- Opening Delimiter -

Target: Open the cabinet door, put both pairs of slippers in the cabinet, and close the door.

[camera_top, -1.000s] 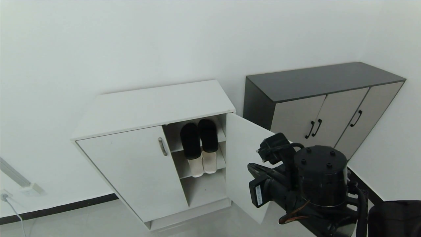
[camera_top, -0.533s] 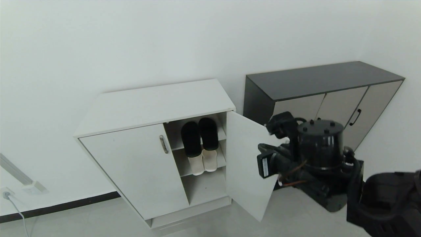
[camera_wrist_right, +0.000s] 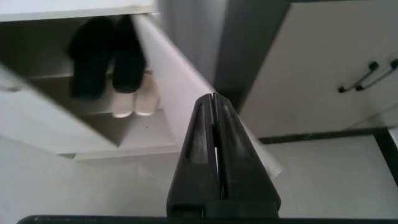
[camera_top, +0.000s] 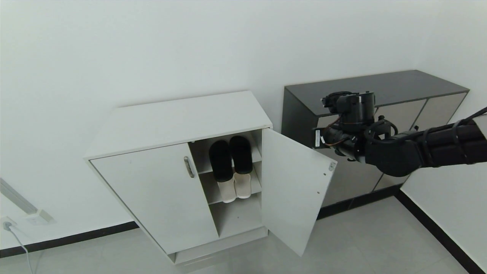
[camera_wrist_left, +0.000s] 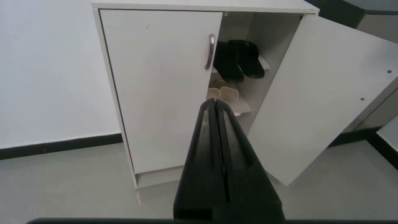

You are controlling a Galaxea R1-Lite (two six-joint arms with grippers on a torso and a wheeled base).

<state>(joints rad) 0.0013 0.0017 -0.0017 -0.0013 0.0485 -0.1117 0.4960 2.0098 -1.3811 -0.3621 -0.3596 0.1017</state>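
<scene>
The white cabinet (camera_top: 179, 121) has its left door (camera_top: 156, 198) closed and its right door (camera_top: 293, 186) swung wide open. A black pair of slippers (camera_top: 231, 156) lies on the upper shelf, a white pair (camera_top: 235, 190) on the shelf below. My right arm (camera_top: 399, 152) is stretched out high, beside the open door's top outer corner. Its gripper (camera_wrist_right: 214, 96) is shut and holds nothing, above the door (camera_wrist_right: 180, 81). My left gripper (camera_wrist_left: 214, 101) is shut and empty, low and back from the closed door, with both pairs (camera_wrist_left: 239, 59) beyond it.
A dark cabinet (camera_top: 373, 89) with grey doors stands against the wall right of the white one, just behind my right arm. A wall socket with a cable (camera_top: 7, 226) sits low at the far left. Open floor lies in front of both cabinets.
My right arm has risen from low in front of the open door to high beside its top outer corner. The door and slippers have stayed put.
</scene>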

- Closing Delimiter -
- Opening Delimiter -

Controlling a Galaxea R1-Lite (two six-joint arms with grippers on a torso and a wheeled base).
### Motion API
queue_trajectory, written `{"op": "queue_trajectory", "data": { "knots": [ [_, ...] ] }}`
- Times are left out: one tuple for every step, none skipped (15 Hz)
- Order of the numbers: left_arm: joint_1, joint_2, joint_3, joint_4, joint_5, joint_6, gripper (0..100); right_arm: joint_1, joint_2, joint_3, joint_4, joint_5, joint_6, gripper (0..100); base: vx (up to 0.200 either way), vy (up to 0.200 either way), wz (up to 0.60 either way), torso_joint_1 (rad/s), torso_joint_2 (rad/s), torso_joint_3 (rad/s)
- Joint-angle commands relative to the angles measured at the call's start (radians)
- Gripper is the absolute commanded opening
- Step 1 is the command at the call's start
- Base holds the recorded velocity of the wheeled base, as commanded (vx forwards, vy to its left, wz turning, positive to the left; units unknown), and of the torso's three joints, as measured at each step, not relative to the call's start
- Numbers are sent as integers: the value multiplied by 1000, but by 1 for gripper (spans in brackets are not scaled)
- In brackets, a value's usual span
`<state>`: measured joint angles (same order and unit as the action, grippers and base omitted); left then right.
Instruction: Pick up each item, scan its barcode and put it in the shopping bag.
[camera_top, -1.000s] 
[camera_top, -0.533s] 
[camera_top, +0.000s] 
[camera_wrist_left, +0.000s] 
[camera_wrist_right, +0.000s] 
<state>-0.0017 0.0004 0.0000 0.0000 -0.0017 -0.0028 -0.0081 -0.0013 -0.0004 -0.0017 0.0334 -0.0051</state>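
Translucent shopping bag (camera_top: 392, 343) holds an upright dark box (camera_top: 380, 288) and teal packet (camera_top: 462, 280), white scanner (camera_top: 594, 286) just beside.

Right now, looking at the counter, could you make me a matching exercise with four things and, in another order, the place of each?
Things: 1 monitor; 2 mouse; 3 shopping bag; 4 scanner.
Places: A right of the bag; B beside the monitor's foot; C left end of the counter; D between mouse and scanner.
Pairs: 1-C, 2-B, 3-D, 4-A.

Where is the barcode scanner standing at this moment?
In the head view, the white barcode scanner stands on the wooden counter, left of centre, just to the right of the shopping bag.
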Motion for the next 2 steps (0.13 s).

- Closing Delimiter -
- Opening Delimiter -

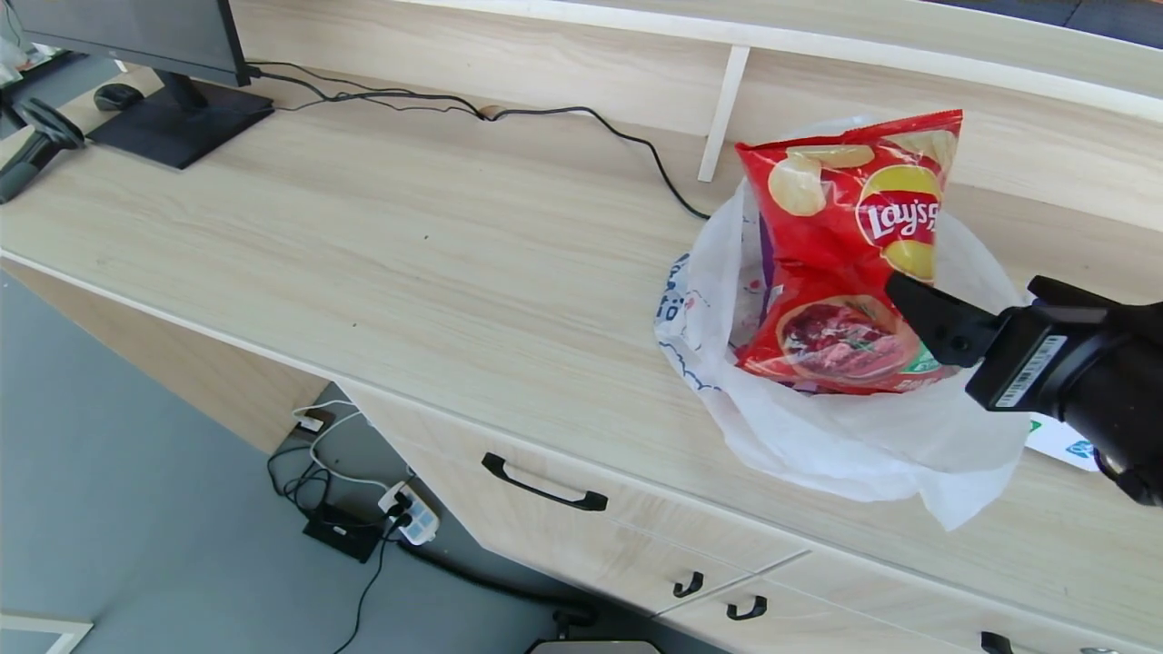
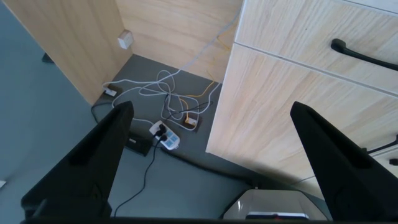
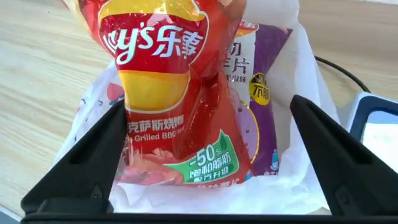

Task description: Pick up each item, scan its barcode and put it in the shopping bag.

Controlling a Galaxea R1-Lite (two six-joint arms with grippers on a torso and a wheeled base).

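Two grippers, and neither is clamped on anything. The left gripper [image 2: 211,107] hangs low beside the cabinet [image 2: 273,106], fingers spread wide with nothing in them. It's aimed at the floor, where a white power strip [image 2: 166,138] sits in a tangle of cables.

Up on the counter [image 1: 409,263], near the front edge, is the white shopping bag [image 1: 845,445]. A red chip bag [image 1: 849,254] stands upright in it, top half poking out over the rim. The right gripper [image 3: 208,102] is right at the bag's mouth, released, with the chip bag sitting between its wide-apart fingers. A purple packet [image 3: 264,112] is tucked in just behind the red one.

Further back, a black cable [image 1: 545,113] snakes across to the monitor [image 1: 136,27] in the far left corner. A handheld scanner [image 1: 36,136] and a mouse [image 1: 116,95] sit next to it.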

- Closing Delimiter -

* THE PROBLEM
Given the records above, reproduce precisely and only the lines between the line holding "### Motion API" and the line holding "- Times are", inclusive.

* EXPECTED ANSWER
### Motion API
queue_trajectory, written `{"op": "queue_trajectory", "data": { "knots": [ [_, ...] ] }}`
- Times are left out: one tuple for every step, none skipped (15 Hz)

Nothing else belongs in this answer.